PROVIDED RECORDS:
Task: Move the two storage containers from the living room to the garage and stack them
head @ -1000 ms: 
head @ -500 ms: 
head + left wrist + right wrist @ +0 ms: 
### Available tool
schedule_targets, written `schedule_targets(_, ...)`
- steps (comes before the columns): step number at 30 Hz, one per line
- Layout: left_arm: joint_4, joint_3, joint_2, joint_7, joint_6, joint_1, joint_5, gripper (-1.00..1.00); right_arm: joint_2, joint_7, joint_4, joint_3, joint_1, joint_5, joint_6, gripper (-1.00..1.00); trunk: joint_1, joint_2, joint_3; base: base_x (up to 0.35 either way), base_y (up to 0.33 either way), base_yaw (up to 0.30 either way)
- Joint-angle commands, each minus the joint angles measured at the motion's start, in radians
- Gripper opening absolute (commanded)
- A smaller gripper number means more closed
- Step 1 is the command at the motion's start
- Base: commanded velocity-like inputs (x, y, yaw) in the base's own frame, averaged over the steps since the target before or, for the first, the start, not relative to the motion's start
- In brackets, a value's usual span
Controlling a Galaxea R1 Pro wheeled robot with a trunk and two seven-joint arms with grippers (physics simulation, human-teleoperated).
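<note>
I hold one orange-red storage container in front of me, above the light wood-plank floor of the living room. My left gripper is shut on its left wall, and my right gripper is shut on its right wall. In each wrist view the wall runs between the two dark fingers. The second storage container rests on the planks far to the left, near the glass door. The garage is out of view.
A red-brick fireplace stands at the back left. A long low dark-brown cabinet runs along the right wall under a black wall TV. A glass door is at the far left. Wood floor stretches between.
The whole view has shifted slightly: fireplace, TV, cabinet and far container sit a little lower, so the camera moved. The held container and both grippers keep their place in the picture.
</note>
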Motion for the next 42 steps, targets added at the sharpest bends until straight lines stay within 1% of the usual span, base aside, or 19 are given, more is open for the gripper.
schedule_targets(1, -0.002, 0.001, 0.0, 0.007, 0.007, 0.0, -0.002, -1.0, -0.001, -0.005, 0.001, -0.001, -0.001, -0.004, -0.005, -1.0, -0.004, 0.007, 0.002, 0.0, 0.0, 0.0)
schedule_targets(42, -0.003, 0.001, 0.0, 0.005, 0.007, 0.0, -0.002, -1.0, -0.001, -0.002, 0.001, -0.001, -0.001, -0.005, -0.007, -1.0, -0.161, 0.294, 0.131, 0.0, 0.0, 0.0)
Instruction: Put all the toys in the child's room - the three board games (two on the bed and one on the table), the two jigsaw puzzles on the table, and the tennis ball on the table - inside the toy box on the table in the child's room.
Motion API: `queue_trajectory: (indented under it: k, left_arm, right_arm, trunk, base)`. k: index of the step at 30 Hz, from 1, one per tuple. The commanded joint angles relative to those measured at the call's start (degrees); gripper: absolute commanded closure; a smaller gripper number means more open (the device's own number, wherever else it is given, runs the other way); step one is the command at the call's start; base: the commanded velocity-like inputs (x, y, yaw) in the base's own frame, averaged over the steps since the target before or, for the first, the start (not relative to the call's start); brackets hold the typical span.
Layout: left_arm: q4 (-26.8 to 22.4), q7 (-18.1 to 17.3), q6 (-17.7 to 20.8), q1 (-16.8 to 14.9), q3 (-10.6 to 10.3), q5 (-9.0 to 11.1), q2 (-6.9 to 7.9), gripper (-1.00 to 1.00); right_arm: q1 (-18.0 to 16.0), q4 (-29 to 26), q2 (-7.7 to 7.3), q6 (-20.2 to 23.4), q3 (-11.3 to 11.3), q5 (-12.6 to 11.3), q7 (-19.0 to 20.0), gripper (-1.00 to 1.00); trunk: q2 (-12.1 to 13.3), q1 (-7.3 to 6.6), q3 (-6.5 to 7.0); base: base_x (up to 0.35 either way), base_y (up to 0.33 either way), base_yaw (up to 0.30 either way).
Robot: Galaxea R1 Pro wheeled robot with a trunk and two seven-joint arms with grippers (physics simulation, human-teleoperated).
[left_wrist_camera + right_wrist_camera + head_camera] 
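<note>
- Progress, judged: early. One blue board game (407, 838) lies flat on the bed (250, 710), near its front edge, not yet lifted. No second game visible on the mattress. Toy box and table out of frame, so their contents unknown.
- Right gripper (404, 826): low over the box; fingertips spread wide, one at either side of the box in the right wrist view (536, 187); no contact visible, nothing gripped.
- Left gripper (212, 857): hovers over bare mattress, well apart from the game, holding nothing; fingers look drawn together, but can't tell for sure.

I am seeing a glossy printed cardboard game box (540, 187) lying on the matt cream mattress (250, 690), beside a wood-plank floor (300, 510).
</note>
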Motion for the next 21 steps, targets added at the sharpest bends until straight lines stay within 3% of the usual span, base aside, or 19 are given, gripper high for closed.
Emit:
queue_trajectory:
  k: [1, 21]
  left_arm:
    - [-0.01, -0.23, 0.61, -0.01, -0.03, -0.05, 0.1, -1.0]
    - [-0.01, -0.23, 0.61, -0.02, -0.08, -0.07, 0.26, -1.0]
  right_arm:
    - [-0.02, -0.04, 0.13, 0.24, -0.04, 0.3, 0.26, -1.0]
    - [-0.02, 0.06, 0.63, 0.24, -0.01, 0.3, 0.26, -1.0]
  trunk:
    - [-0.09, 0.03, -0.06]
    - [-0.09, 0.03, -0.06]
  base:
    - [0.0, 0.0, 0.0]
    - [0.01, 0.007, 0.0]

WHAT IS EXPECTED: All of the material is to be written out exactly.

RESPONSE:
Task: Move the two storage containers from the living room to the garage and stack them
head @ -1000 ms: 
head @ -500 ms: 
head + left wrist + right wrist @ +0 ms: 
### Available tool
schedule_targets, written `schedule_targets(_, ...)`
- steps (comes before the columns): step number at 30 Hz, one per line
- Layout: left_arm: joint_4, joint_3, joint_2, joint_7, joint_6, joint_1, joint_5, gripper (-1.00..1.00); right_arm: joint_2, joint_7, joint_4, joint_3, joint_1, joint_5, joint_6, gripper (-1.00..1.00); trunk: joint_1, joint_2, joint_3; base: base_x (up to 0.35 either way), base_y (up to 0.33 either way), base_yaw (up to 0.30 either way)
- Joint-angle commands, each minus the joint angles measured at the motion's start, in radians
- Gripper opening absolute (commanded)
- A smaller gripper number means more closed
- Step 1 is the command at the motion's start
- Base: commanded velocity-like inputs (x, y, yaw) in the base's own frame, averaged over the steps since the target before or, for the first, the start, not relative to the motion's start
- In brackets, a value's usual span
Controlling a Galaxea R1 Pro wheeled robot with a trunk and two seven-joint arms with grippers (physics simulation, human-teleoperated).
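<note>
I hold one orange-red storage container in front of me, above the light wood-plank floor of the living room. My left gripper is shut on its left wall, and my right gripper is shut on its right wall. In each wrist view the wall runs between the two dark fingers. The second storage container rests on the planks far to the left, near the glass door. The garage is out of view.
A red-brick fireplace stands at the back left. A long low dark-brown cabinet runs along the right wall under a black wall TV. A glass door is at the far left. Wood floor stretches between.
The whole view has shifted slightly: fireplace, TV, cabinet and far container sit a little lower, so the camera moved. The held container and both grippers keep their place in the picture.
</note>
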Motion for the next 42 steps, targets added at the sharpest bends until straight lines stay within 1% of the usual span, base aside, or 19 are given, more is open for the gripper.
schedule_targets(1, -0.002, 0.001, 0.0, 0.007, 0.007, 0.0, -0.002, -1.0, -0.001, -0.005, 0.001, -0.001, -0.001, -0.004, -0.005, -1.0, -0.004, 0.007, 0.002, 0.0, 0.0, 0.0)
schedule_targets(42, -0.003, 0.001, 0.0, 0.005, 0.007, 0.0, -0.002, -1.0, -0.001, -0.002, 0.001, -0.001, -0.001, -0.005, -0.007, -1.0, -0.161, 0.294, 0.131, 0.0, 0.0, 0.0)
Instruction: Put all the toys in the child's room - the three board games (two on the bed and one on the table), the two jigsaw puzzles on the table, and the tennis ball on the table - inside the toy box on the table in the child's room.
Motion API: `queue_trajectory: (indented under it: k, left_arm, right_arm, trunk, base)`. k: index of the step at 30 Hz, from 1, one per tuple. The commanded joint angles relative to those measured at the call's start (degrees); gripper: absolute commanded closure; a smaller gripper number means more open (the device's own number, wherever else it is given, runs the other way); step one is the command at the call's start; base: the commanded velocity-like inputs (x, y, yaw) in the base's own frame, averaged over the steps since the target before or, for the first, the start (not relative to the call's start); brackets hold the typical span.
Layout: left_arm: q4 (-26.8 to 22.4), q7 (-18.1 to 17.3), q6 (-17.7 to 20.8), q1 (-16.8 to 14.9), q3 (-10.6 to 10.3), q5 (-9.0 to 11.1), q2 (-6.9 to 7.9), gripper (-1.00 to 1.00); right_arm: q1 (-18.0 to 16.0), q4 (-29 to 26), q2 (-7.7 to 7.3), q6 (-20.2 to 23.4), q3 (-11.3 to 11.3), q5 (-12.6 to 11.3), q7 (-19.0 to 20.0), gripper (-1.00 to 1.00); trunk: q2 (-12.1 to 13.3), q1 (-7.3 to 6.6), q3 (-6.5 to 7.0); base: base_x (up to 0.35 either way), base_y (up to 0.33 either way), base_yaw (up to 0.30 either way).
Robot: Galaxea R1 Pro wheeled robot with a trunk and two seven-joint arms with grippers (physics simulation, human-teleoperated).
[left_wrist_camera + right_wrist_camera + head_camera] 
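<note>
- Progress, judged: early. One blue board game (407, 838) lies flat on the bed (250, 710), near its front edge, not yet lifted. No second game visible on the mattress. Toy box and table out of frame, so their contents unknown.
- Right gripper (404, 826): low over the box; fingertips spread wide, one at either side of the box in the right wrist view (536, 187); no contact visible, nothing gripped.
- Left gripper (212, 857): hovers over bare mattress, well apart from the game, holding nothing; fingers look drawn together, but can't tell for sure.

I am seeing a glossy printed cardboard game box (540, 187) lying on the matt cream mattress (250, 690), beside a wood-plank floor (300, 510).
</note>
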Motion for the next 21 steps, targets added at the sharpest bends until straight lines stay within 3% of the usual span, base aside, or 19 are given, gripper high for closed.
Emit:
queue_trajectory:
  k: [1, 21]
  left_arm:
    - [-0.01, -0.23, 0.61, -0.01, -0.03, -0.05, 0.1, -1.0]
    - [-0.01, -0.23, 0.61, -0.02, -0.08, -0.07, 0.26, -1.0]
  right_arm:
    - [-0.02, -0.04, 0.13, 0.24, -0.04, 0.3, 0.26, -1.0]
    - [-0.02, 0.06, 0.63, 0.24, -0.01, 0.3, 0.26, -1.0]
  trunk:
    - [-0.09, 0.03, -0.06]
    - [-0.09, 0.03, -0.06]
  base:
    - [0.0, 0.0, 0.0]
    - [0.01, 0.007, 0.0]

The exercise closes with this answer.